» Task details
With the pictures left out, reproduce exactly the lines from the one containing "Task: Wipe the" through the final line of the entries.

» Dataset content
-------
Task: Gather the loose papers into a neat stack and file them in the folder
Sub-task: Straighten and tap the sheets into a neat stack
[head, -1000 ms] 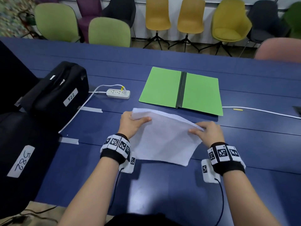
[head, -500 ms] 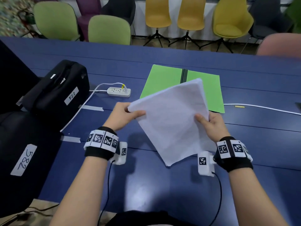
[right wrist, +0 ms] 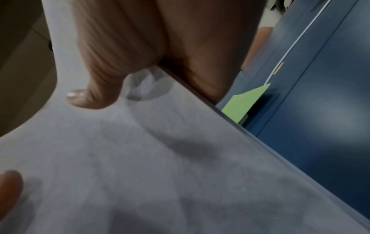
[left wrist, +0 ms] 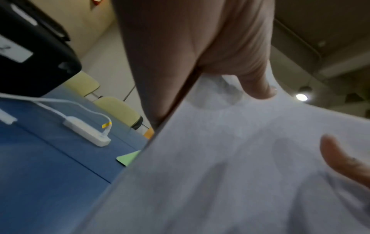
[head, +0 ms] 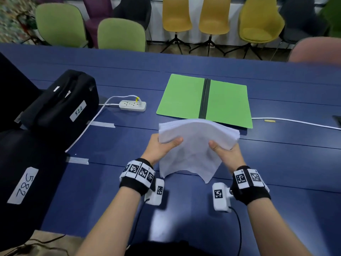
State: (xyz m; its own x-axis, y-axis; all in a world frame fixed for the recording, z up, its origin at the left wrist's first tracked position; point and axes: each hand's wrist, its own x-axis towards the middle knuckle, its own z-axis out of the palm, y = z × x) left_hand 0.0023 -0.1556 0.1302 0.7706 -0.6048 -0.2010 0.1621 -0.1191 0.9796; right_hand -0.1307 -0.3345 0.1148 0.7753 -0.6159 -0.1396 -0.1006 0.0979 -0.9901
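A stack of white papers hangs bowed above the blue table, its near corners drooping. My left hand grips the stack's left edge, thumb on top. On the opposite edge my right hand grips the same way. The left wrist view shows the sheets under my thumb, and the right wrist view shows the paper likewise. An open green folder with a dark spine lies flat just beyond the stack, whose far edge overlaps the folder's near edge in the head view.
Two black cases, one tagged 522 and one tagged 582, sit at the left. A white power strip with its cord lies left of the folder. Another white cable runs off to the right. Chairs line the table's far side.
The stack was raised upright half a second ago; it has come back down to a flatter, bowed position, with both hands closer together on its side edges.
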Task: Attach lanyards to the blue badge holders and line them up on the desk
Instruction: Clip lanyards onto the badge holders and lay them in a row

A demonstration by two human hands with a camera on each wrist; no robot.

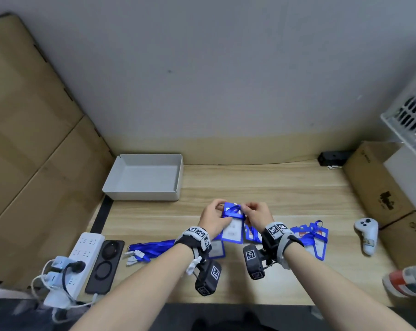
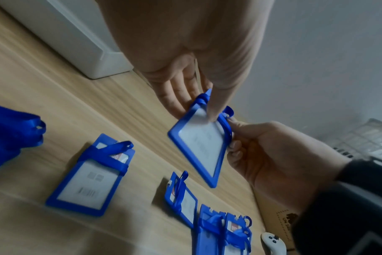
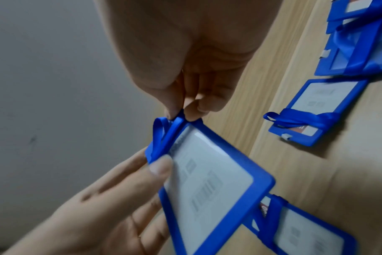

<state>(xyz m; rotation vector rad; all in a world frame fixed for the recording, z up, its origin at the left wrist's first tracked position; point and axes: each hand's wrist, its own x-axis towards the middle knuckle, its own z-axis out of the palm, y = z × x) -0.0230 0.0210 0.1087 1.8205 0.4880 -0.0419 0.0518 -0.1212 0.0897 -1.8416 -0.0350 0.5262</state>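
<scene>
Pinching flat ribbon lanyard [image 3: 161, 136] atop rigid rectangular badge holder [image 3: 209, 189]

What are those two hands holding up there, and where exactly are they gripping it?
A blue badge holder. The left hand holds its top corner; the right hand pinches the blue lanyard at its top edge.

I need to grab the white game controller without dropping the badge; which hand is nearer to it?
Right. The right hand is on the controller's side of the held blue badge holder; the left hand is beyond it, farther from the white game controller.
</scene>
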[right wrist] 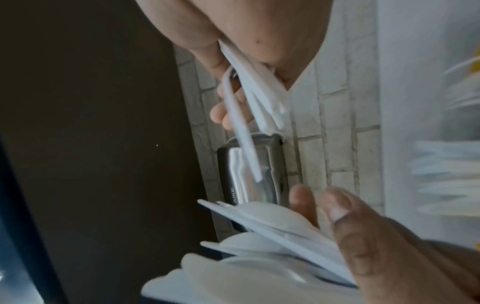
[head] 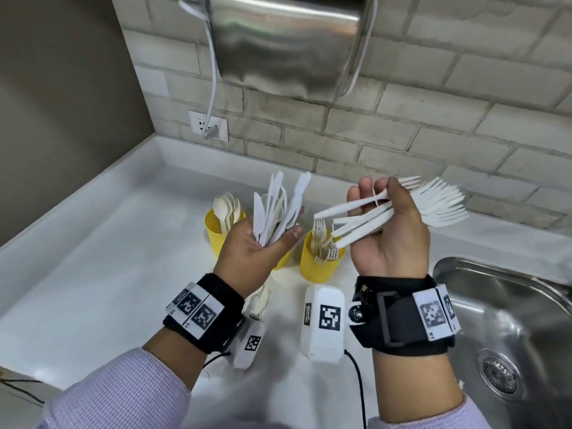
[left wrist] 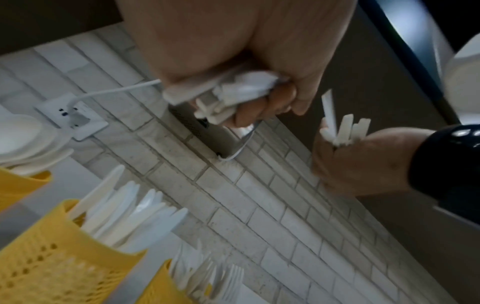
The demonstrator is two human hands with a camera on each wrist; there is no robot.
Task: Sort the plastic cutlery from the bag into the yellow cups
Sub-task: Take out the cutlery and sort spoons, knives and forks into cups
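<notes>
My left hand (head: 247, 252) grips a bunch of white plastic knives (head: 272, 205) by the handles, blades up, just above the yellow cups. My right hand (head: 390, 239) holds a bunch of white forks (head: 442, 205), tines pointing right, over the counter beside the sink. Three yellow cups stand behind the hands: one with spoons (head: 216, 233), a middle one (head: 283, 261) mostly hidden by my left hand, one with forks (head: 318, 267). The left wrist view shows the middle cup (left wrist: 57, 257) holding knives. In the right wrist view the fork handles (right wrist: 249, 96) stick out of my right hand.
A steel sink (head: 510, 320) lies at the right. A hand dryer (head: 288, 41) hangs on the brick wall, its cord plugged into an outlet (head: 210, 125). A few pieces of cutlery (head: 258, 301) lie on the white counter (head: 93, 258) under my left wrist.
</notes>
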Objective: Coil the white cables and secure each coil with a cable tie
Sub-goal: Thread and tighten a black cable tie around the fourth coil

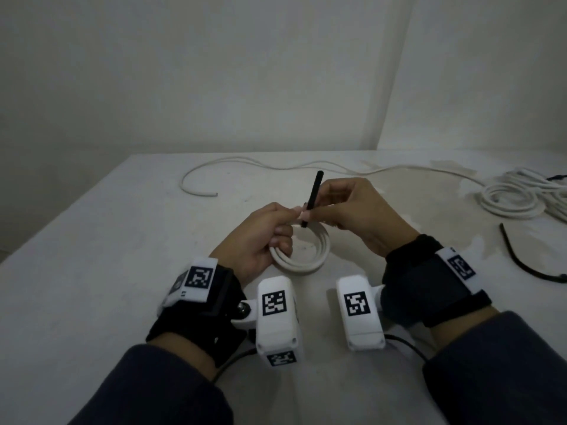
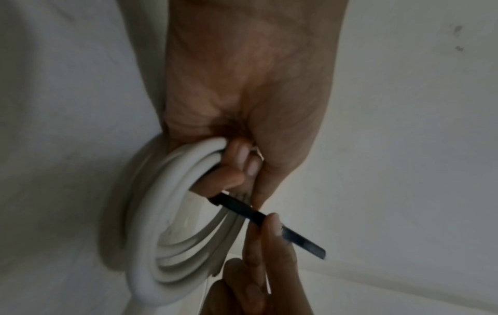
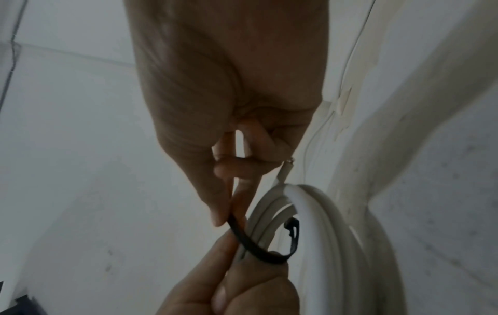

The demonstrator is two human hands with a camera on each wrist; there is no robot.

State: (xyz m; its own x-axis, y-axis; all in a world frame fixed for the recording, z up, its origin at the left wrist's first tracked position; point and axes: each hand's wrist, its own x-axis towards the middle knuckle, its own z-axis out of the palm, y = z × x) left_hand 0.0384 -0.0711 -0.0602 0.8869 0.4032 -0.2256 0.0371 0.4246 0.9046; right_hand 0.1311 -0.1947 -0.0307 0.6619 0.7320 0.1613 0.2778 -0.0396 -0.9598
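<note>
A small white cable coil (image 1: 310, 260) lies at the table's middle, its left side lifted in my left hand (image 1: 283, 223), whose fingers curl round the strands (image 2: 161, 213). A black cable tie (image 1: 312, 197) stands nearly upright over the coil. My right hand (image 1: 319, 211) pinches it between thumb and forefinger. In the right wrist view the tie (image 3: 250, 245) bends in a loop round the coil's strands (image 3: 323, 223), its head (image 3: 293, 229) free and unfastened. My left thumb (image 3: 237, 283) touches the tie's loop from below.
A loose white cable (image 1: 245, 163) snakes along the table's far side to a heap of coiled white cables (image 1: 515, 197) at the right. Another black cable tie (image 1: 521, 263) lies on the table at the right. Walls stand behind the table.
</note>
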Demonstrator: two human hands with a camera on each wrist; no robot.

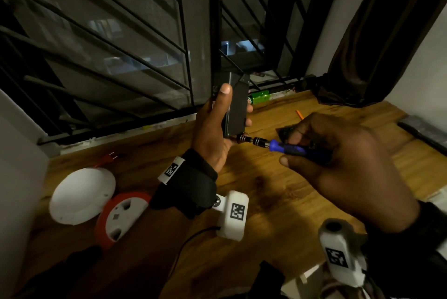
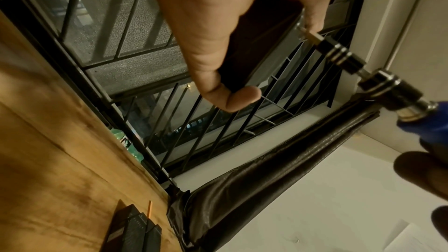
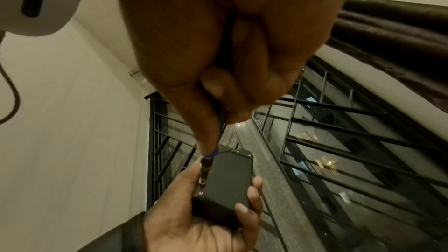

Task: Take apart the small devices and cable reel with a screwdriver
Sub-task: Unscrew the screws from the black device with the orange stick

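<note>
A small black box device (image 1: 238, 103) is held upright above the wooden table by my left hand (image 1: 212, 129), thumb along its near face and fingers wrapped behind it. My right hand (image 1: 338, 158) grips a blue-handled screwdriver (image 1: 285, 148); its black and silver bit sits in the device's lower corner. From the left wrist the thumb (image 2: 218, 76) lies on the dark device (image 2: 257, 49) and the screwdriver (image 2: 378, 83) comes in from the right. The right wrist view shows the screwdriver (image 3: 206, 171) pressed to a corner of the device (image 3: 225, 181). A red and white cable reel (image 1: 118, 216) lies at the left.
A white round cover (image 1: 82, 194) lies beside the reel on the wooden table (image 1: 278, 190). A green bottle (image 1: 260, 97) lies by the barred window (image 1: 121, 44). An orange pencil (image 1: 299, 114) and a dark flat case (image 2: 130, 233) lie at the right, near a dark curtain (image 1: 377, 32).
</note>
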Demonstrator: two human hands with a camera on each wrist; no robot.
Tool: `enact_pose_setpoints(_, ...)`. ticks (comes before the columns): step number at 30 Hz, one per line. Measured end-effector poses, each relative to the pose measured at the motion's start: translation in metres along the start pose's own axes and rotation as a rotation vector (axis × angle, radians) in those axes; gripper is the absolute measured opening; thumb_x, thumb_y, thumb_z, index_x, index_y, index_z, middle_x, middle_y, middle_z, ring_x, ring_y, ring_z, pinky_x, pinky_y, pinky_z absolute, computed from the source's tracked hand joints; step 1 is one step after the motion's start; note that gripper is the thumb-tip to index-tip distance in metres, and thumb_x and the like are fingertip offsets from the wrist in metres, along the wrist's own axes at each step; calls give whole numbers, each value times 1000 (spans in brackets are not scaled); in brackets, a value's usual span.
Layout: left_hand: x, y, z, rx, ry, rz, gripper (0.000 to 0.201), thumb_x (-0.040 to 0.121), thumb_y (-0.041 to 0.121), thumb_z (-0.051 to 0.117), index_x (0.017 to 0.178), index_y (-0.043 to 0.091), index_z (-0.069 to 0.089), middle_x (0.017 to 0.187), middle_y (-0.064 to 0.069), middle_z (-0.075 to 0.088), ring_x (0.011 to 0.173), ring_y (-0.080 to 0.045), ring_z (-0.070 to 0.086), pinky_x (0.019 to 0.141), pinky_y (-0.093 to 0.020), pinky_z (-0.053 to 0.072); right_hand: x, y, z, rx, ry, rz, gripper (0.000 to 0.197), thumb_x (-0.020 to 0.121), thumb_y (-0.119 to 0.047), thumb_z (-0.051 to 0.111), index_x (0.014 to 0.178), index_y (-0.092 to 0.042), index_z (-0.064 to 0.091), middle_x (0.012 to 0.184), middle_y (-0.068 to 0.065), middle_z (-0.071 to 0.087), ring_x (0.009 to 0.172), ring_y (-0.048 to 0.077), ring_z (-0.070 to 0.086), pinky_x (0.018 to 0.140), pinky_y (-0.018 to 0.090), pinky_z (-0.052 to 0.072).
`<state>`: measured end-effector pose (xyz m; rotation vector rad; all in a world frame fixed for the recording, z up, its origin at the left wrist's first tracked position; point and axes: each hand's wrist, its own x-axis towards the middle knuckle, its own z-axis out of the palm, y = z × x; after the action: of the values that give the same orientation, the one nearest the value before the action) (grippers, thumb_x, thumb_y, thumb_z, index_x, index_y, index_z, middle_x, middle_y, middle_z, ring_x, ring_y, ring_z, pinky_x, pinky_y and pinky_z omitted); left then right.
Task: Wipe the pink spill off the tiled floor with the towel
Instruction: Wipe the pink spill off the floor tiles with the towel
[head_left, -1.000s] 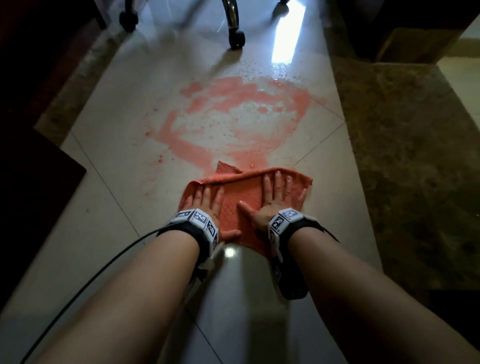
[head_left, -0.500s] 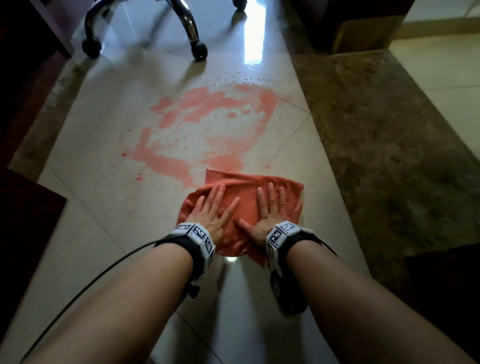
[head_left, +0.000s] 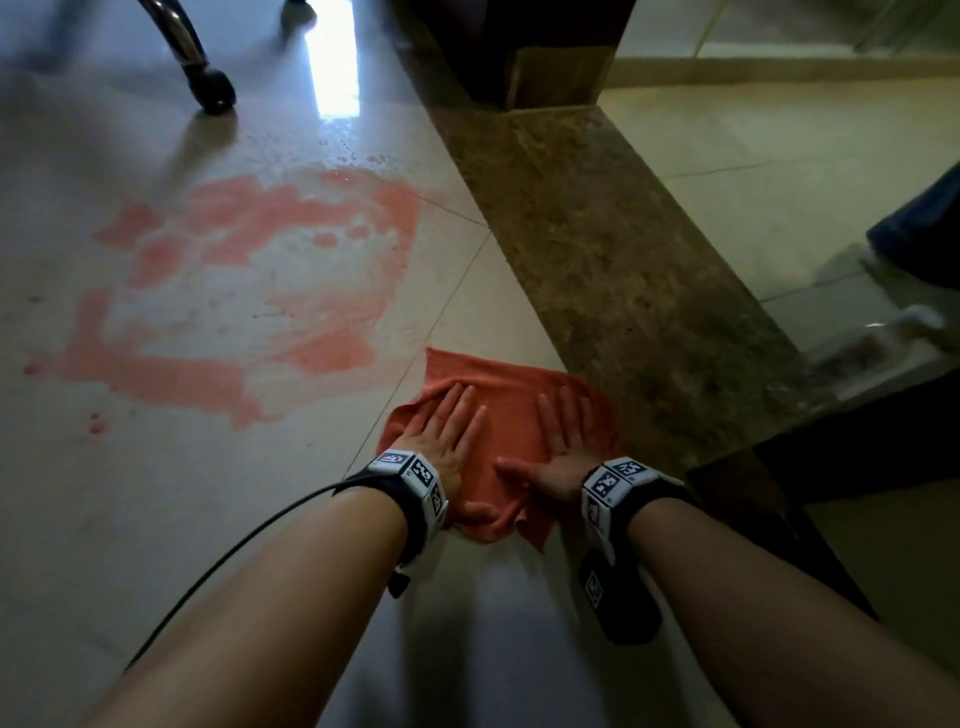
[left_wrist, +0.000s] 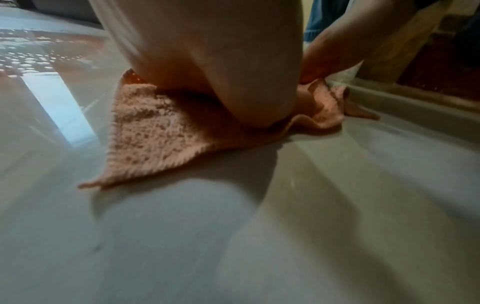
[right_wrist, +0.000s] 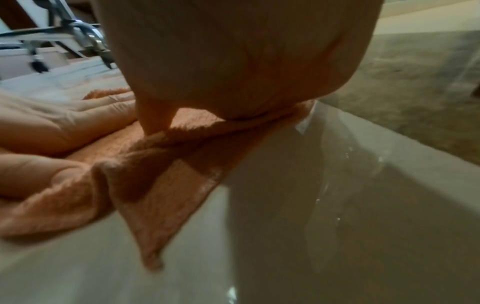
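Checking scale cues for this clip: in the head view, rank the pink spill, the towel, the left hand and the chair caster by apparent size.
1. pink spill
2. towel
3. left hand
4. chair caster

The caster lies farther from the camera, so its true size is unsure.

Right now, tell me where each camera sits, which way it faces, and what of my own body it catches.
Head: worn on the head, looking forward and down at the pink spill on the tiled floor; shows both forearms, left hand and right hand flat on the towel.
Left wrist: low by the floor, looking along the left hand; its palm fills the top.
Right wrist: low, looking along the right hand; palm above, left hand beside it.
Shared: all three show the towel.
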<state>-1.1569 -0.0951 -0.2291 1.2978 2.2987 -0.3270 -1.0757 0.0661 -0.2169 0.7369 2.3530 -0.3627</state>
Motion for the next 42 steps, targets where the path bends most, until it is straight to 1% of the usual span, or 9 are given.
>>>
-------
» Exercise answer
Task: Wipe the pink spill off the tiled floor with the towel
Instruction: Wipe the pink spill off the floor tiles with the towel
[head_left, -1.000s] 
[head_left, -0.500s] 
[head_left, +0.000s] 
[left_wrist, +0.000s] 
[right_wrist, +0.000s] 
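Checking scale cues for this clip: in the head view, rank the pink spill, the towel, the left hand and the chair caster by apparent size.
1. pink spill
2. towel
3. left hand
4. chair caster

The caster lies farther from the camera, so its true size is unsure.

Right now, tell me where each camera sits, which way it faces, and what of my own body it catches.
Head: worn on the head, looking forward and down at the pink spill on the tiled floor; shows both forearms, left hand and right hand flat on the towel.
Left wrist: low by the floor, looking along the left hand; its palm fills the top.
Right wrist: low, looking along the right hand; palm above, left hand beside it.
Shared: all three show the towel.
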<state>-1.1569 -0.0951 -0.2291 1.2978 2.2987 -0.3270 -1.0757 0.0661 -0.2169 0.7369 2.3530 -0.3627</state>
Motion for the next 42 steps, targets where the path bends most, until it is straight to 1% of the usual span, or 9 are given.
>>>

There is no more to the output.